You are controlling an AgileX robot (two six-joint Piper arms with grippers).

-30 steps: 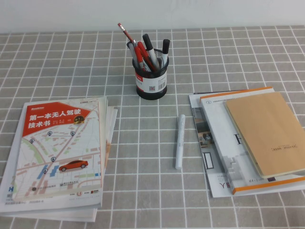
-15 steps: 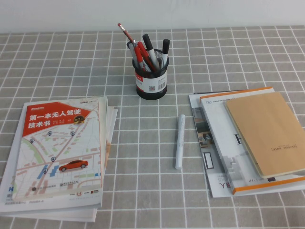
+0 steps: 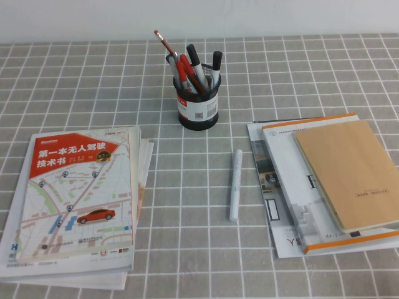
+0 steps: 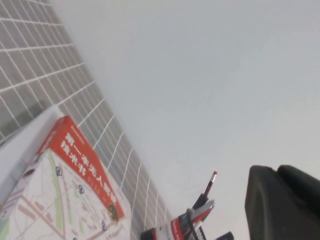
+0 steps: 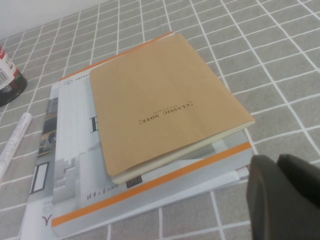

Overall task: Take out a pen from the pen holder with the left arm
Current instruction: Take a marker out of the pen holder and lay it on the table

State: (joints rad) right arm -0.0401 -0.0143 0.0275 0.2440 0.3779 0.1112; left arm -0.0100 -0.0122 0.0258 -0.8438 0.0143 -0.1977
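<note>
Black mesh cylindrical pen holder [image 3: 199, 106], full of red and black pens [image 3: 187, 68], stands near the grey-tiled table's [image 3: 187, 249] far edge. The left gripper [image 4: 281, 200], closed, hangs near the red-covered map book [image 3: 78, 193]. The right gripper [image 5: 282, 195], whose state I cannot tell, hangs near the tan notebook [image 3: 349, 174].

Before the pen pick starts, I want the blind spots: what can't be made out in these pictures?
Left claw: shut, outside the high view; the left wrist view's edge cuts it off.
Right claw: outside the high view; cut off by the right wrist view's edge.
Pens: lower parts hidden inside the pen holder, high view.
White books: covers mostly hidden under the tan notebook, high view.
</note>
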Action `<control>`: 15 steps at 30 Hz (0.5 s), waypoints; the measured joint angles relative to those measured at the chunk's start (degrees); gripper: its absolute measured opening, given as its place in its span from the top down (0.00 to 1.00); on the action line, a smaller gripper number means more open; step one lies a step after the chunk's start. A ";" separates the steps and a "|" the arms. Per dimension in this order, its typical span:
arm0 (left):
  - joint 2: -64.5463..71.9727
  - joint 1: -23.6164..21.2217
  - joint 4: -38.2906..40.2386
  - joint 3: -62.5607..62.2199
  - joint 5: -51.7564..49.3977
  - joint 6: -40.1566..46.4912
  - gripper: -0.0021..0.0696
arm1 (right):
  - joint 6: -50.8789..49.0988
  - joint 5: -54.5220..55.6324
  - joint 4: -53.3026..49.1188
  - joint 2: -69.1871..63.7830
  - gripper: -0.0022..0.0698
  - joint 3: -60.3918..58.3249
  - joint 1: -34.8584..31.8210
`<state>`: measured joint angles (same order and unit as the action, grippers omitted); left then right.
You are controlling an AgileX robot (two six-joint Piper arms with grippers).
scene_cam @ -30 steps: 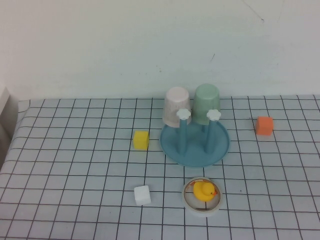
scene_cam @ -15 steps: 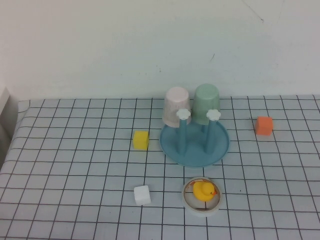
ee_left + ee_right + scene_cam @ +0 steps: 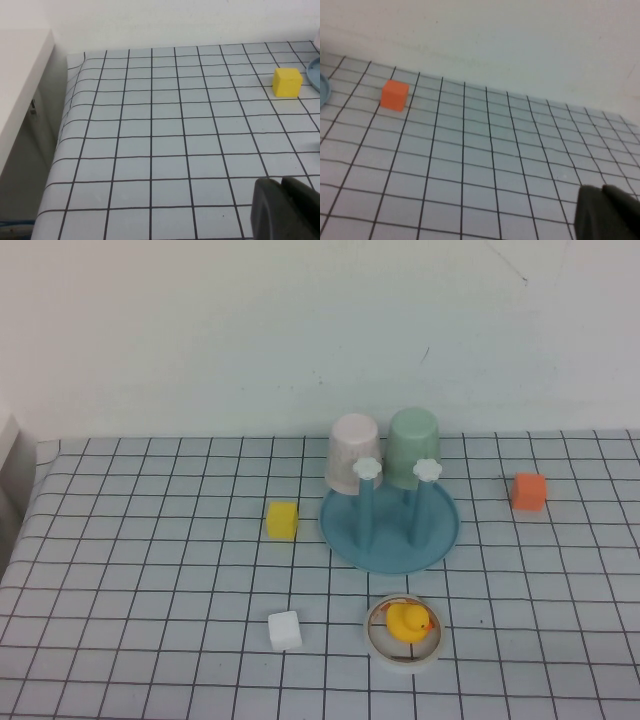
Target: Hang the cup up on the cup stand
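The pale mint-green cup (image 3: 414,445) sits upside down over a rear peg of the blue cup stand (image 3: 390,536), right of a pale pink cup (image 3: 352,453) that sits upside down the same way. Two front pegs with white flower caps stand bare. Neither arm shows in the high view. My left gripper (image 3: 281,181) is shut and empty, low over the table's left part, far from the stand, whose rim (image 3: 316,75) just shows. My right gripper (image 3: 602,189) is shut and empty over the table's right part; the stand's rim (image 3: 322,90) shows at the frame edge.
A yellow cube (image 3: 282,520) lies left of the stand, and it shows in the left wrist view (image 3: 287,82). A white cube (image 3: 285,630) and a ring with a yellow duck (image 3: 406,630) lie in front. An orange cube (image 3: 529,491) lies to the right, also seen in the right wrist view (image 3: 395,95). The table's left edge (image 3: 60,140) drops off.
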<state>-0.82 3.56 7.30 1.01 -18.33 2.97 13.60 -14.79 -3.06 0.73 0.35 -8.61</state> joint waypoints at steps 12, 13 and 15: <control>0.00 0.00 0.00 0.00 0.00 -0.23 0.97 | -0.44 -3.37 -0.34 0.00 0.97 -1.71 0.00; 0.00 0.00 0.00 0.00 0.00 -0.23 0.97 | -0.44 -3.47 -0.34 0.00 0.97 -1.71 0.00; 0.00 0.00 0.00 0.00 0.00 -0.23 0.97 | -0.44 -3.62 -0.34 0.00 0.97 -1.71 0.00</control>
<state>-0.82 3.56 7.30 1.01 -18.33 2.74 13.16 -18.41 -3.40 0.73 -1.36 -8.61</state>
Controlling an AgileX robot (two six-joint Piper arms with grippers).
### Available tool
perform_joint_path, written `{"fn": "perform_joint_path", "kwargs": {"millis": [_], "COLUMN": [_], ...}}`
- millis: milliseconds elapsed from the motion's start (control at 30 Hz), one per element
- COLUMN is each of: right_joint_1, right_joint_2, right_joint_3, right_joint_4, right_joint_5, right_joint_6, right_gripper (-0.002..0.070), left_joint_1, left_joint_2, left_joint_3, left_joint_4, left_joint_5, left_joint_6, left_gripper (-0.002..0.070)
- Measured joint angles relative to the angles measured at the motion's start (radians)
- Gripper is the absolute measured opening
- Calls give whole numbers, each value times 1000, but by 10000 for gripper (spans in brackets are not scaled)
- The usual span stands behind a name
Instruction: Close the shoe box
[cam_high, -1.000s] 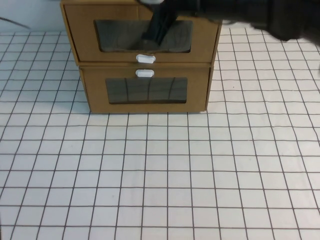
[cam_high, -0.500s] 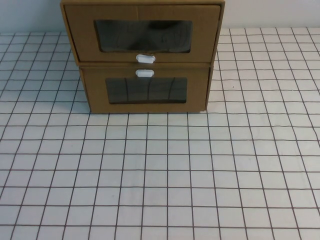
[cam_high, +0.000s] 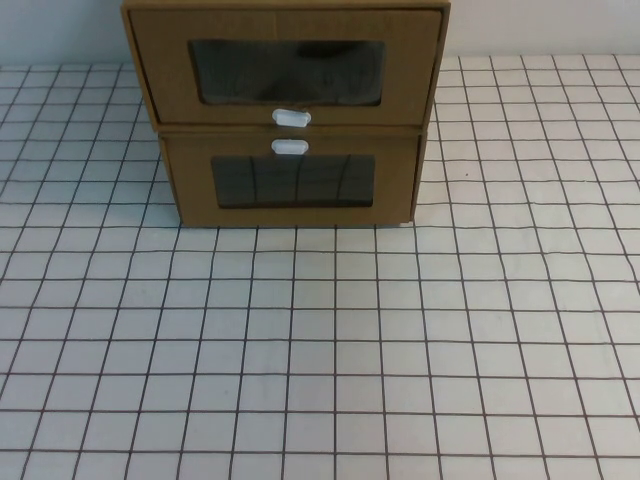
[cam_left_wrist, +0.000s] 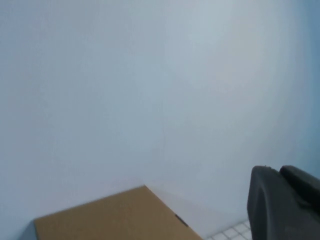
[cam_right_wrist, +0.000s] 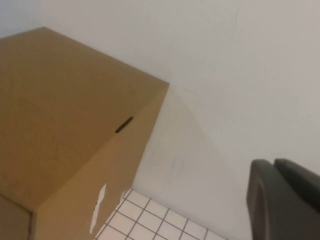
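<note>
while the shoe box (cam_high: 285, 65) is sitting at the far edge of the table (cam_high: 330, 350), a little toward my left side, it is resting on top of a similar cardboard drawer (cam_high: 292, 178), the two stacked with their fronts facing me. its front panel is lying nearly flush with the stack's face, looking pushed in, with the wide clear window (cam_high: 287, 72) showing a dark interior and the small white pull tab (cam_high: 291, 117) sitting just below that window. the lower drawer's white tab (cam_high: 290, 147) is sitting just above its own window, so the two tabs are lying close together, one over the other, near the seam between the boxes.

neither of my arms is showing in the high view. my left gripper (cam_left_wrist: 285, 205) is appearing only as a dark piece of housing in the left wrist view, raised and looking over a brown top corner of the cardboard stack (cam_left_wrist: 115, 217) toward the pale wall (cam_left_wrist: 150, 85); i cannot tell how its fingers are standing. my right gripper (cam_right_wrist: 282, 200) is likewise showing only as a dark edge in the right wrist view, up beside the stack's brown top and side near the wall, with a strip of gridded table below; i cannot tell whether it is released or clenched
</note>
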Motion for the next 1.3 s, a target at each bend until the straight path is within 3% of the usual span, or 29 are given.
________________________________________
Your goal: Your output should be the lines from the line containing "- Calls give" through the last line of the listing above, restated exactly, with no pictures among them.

Answer to the problem:
- Calls give whole numbers, each value times 1000, but by 10000 for gripper (spans in brackets are not scaled)
- The usual span stands behind a name
Instruction: Close the shoe box
[cam_high, -1.000s] 
[cam_high, -0.500s] 
[cam_high, +0.000s] 
[cam_left_wrist, +0.000s] 
[cam_right_wrist, +0.000s] 
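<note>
while the shoe box (cam_high: 285, 65) is sitting at the far edge of the table (cam_high: 330, 350), a little toward my left side, it is resting on top of a similar cardboard drawer (cam_high: 292, 178), the two stacked with their fronts facing me. its front panel is lying nearly flush with the stack's face, looking pushed in, with the wide clear window (cam_high: 287, 72) showing a dark interior and the small white pull tab (cam_high: 291, 117) sitting just below that window. the lower drawer's white tab (cam_high: 290, 147) is sitting just above its own window, so the two tabs are lying close together, one over the other, near the seam between the boxes.

neither of my arms is showing in the high view. my left gripper (cam_left_wrist: 285, 205) is appearing only as a dark piece of housing in the left wrist view, raised and looking over a brown top corner of the cardboard stack (cam_left_wrist: 115, 217) toward the pale wall (cam_left_wrist: 150, 85); i cannot tell how its fingers are standing. my right gripper (cam_right_wrist: 282, 200) is likewise showing only as a dark edge in the right wrist view, up beside the stack's brown top and side near the wall, with a strip of gridded table below; i cannot tell whether it is released or clenched
</note>
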Motion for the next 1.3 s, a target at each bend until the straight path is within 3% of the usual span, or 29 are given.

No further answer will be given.